Radio still relevant to the hunt for communication justice
More recently, we have seen a similar impact from the widespread availability and affordability of mobile phones. They changed the way we communicate. Today, they marry perfectly with radio to create two way dialogues — a communication tool we call interactive radio. Listeners can engage with their radio programs from their phones by:
- Calling in during phone-in shows;
- Participating in interviews from a distance;
- Participating in polls;
- And even accessing radio program segments by calling an Interactive Voice Response system.
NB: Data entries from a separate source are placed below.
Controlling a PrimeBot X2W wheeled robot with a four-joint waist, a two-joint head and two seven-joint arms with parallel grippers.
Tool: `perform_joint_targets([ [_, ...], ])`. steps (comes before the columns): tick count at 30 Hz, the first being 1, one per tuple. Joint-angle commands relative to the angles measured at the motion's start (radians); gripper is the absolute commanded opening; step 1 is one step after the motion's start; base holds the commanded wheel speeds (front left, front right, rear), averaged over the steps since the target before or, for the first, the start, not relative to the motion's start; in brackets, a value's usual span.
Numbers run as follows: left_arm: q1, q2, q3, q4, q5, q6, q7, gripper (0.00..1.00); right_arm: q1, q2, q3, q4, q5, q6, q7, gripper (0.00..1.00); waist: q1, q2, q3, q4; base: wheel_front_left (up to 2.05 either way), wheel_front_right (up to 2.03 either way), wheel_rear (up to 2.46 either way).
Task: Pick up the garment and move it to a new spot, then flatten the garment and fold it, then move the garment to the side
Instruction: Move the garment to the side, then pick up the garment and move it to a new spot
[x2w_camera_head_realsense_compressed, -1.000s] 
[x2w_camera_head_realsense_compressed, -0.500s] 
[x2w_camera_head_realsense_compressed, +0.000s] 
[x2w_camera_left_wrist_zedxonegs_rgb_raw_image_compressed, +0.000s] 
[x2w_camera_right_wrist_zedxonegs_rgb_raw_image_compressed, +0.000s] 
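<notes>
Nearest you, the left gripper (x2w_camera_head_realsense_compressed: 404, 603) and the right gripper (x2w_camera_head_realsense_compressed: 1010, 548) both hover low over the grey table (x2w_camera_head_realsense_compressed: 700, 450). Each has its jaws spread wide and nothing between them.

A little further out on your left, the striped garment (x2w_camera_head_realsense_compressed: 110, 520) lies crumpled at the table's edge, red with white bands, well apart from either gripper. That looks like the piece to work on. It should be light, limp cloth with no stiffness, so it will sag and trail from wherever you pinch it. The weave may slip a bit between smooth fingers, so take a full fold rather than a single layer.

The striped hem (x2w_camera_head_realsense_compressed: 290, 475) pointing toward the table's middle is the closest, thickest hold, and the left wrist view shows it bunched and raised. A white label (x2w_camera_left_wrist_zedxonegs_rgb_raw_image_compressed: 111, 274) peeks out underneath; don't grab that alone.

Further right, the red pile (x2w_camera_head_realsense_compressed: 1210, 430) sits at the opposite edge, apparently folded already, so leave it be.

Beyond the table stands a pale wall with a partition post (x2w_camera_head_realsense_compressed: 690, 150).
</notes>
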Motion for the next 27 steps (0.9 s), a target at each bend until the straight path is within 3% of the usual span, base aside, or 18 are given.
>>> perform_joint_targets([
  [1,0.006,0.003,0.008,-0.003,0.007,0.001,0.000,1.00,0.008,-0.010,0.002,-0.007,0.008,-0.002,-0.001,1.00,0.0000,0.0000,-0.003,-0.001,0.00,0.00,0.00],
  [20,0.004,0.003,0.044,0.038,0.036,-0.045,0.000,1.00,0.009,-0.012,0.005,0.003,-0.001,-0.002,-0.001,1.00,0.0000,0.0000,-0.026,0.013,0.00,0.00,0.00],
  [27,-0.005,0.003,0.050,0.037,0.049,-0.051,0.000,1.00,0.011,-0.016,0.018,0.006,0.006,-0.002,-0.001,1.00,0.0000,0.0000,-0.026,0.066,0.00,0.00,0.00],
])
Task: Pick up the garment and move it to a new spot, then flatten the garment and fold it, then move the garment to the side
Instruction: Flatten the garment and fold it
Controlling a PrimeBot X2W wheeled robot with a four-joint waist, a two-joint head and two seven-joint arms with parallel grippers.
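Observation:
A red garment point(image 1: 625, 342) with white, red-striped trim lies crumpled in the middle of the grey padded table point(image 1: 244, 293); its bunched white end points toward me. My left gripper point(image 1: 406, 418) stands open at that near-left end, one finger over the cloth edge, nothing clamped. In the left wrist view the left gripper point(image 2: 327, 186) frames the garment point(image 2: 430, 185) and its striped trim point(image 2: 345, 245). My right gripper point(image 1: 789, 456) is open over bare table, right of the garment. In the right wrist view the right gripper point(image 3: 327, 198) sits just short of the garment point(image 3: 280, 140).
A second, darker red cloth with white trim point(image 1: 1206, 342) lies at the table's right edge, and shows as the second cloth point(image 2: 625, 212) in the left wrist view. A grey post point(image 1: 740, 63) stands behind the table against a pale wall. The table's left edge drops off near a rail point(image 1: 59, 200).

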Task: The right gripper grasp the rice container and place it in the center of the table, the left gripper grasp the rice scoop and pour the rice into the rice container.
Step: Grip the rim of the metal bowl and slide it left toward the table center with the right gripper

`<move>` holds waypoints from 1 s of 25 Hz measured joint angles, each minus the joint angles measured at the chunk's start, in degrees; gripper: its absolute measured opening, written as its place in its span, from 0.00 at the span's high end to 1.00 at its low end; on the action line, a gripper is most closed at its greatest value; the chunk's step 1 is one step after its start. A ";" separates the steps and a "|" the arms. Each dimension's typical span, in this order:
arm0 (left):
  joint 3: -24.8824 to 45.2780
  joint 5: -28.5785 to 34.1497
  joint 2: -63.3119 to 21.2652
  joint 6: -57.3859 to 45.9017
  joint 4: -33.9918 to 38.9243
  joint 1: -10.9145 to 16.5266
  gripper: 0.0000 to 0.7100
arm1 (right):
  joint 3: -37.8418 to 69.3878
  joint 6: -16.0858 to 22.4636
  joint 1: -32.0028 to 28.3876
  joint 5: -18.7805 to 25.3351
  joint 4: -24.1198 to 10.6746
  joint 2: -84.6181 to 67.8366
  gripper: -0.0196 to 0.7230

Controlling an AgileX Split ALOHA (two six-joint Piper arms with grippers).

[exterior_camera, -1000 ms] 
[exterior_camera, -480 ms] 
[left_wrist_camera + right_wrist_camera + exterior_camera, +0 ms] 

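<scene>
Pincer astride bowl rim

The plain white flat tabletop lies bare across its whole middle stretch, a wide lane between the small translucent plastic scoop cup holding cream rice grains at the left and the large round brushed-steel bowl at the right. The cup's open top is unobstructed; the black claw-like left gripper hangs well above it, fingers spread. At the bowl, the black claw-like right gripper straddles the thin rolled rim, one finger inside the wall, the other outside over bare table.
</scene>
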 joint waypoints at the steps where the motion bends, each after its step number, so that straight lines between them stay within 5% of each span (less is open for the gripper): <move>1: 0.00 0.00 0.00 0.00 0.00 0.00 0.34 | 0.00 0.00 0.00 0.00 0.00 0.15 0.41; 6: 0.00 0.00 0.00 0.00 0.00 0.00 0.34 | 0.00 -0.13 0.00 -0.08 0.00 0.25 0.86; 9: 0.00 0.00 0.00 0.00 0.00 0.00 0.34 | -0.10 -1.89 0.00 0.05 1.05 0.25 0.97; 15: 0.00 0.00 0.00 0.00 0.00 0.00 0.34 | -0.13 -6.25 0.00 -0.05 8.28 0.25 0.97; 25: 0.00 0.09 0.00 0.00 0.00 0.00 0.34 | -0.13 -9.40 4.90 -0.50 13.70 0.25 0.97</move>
Radio played and continues to play an important role in removing some of the barriers that disproportionately impact certain communities. Indeed, from the perspective of communication justice, radio is arguably one of the best channels for all people to enjoy their rights to seek, acquire and impart information, ideas and representation.
Every day, we continue to celebrate radio in all its forms. From Richard Durham’s Destination Freedom to a tool to promote Indigenous languages in Northern Canada, to the way Farm Radio today uses radio to support underserved communities in rural Africa, radio has proven a key tool in the pursuit of communications justice.
About the author
Kevin Perkins has been the Executive Director of Farm Radio International since 2006 and has been a leader in the field of international and community development for more than 25 years.